## Task goal
Below is a listing. Return the lines from the one that contains "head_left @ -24" to the one that contains "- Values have", both ends included, verbatim and with no pictures.

## Information supplied
====

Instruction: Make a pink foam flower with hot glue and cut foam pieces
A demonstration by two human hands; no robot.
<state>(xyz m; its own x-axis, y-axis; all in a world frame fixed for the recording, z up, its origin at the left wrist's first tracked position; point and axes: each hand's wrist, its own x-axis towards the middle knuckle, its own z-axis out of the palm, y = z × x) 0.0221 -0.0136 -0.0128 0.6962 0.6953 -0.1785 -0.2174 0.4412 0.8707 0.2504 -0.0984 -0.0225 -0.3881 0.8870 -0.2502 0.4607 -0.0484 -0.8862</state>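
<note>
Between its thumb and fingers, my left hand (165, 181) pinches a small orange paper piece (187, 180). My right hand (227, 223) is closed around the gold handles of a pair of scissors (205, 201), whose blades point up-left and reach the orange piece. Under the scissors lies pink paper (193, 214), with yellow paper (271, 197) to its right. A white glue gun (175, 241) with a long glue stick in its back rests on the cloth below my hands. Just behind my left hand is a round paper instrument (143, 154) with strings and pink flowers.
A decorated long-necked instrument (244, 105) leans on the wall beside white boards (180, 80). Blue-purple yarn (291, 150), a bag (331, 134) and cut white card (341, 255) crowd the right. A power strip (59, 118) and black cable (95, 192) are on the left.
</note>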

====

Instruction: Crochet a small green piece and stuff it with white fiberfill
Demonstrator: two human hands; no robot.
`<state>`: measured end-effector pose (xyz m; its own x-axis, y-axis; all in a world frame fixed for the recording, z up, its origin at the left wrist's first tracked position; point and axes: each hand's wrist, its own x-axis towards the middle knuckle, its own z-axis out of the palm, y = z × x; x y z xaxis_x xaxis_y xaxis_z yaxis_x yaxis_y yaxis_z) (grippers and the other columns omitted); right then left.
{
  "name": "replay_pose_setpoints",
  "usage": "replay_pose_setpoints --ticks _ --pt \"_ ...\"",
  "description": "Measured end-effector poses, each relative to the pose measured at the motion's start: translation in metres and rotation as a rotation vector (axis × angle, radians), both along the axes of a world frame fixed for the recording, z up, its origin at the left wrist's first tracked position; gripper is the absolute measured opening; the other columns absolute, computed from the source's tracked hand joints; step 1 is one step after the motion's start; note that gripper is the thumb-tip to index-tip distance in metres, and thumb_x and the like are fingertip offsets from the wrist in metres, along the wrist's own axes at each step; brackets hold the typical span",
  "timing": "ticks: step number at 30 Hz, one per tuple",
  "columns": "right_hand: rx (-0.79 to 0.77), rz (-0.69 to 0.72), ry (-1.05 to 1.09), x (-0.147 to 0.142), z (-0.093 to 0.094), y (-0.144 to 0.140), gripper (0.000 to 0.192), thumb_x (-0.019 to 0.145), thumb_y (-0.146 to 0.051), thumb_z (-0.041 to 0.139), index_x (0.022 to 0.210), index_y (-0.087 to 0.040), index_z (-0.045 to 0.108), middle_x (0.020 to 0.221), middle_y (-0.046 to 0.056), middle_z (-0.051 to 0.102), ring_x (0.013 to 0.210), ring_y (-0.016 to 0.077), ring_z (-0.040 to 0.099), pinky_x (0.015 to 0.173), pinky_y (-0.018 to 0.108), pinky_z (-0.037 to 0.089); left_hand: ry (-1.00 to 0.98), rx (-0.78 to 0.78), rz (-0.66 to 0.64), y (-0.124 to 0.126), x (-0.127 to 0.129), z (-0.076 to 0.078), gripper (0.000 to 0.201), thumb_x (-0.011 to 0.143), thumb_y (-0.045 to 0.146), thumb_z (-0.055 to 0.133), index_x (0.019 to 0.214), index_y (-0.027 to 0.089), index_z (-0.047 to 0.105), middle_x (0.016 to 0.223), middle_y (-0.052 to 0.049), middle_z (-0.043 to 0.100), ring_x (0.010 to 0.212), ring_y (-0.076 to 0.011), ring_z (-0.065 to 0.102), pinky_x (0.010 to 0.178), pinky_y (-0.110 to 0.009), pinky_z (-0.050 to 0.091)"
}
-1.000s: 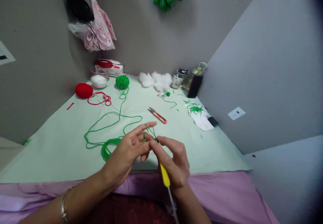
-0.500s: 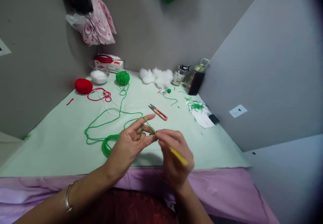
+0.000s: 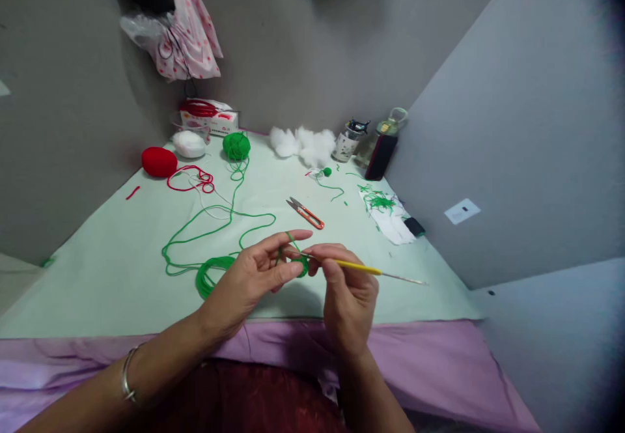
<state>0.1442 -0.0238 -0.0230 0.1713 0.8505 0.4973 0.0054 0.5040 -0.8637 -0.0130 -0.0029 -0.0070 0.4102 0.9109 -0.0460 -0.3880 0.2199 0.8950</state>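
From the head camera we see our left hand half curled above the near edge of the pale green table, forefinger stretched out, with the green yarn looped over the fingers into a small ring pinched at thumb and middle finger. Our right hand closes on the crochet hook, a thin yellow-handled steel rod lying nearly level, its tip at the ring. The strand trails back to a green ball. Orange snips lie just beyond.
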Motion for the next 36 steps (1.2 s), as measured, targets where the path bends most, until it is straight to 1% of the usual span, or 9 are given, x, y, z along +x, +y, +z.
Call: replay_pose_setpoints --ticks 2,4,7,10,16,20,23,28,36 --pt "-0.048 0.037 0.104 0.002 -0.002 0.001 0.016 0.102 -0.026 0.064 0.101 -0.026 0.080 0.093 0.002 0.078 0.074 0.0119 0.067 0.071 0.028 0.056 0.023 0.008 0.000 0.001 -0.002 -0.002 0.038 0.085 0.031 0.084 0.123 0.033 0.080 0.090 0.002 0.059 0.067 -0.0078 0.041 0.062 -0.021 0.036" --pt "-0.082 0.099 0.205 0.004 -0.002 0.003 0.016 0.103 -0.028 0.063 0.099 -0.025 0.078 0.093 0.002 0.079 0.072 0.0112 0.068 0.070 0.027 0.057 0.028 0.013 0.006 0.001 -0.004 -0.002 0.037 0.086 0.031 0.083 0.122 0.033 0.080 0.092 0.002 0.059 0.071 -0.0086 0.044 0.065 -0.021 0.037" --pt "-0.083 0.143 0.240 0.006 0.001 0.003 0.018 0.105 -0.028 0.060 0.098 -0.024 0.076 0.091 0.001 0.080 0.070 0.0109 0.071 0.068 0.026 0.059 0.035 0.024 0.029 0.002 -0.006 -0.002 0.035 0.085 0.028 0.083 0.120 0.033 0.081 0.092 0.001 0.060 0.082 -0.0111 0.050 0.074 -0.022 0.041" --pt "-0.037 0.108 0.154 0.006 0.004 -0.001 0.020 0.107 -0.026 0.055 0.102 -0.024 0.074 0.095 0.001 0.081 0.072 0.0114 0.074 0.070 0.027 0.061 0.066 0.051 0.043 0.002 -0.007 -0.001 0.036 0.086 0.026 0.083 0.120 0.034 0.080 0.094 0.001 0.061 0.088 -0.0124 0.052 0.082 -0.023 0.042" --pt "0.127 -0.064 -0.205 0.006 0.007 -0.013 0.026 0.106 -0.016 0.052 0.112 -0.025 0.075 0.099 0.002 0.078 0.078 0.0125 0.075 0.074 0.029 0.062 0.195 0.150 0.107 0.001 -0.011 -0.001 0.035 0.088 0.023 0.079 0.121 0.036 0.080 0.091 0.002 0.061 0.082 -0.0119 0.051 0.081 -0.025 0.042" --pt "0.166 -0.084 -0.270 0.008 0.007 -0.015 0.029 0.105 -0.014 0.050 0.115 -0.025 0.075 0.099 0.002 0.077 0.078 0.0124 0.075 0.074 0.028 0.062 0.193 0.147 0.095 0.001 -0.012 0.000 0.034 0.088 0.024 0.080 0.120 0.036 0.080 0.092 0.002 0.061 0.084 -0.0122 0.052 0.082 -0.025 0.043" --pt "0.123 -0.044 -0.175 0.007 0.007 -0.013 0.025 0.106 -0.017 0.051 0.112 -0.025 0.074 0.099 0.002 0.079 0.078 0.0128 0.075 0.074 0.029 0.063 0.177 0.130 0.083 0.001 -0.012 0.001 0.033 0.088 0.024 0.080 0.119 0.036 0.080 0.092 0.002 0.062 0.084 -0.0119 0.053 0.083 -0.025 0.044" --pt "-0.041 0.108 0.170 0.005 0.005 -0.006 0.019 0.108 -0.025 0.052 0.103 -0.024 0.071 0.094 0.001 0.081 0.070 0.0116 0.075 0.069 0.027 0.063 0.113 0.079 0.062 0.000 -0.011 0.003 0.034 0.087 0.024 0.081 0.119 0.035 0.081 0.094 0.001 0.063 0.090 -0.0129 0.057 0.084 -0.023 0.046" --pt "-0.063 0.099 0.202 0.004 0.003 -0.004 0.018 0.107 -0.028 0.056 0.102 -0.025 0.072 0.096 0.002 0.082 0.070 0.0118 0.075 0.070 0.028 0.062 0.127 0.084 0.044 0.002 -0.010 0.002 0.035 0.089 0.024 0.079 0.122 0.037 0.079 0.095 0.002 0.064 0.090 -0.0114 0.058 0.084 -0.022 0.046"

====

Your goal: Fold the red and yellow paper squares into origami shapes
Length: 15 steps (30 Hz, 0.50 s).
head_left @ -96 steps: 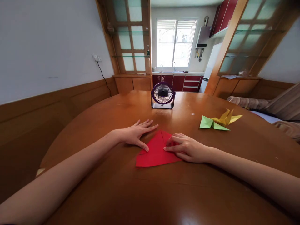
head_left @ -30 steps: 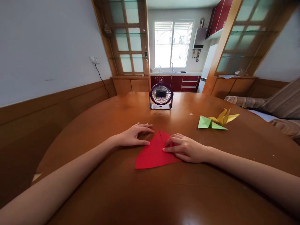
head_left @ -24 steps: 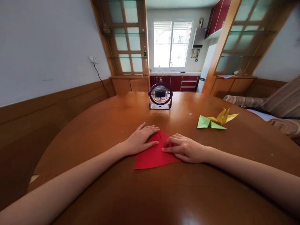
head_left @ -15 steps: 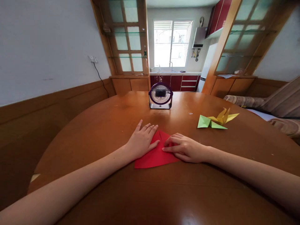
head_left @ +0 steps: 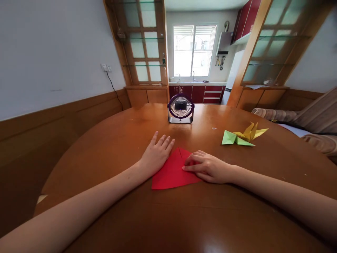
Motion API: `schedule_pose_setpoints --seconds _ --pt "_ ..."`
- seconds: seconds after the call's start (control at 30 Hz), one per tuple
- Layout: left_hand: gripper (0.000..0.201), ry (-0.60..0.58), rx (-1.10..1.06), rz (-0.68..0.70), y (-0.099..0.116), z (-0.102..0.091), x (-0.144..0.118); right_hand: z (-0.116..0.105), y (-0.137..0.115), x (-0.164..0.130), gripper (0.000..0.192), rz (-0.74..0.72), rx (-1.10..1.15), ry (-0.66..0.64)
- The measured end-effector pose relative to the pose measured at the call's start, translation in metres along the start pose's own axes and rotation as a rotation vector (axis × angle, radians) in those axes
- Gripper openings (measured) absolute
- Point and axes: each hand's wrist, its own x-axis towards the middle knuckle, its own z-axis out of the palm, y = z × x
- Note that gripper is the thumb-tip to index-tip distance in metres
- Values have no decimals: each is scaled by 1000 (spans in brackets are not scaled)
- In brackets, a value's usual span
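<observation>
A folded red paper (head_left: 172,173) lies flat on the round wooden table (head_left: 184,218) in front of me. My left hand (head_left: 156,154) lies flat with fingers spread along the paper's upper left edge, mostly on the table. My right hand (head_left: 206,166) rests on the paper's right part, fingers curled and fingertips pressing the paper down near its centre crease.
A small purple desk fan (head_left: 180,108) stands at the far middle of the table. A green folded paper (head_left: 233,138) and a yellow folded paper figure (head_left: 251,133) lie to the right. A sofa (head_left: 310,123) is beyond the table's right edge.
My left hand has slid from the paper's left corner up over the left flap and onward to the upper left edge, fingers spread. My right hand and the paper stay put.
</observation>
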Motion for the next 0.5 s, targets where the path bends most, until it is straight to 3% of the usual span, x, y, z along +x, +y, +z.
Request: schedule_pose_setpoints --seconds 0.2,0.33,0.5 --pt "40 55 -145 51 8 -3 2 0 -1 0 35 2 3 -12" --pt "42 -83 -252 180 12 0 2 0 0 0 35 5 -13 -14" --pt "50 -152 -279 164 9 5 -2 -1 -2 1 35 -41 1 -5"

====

## Task solution
head_left @ -24 steps: 
head_left @ -15 steps: 
head_left @ +0 steps: 
Motion API: `schedule_pose_setpoints --seconds _ --pt "_ ..."`
- seconds: seconds after the call's start (control at 30 Hz), one per tuple
- Layout: left_hand: gripper (0.000..0.201), ry (-0.60..0.58), rx (-1.10..1.06), rz (-0.68..0.70), y (-0.099..0.116), z (-0.102..0.091), x (-0.144..0.118); right_hand: z (-0.116..0.105), y (-0.137..0.115), x (-0.164..0.130), gripper (0.000..0.192), rz (-0.74..0.72), rx (-1.10..1.15), ry (-0.66..0.64)
- The measured end-effector pose relative to the pose measured at the call's start, translation in metres along the start pose's own axes and rotation as a rotation vector (axis × angle, radians) in those axes
- Gripper openings (measured) absolute
- Point and axes: each hand's wrist, its own x-axis towards the middle knuckle, its own z-axis out of the palm, y = z × x
- Note that gripper is the thumb-tip to index-tip distance in metres
- Values have no decimals: each is scaled by 1000 (spans in brackets are not scaled)

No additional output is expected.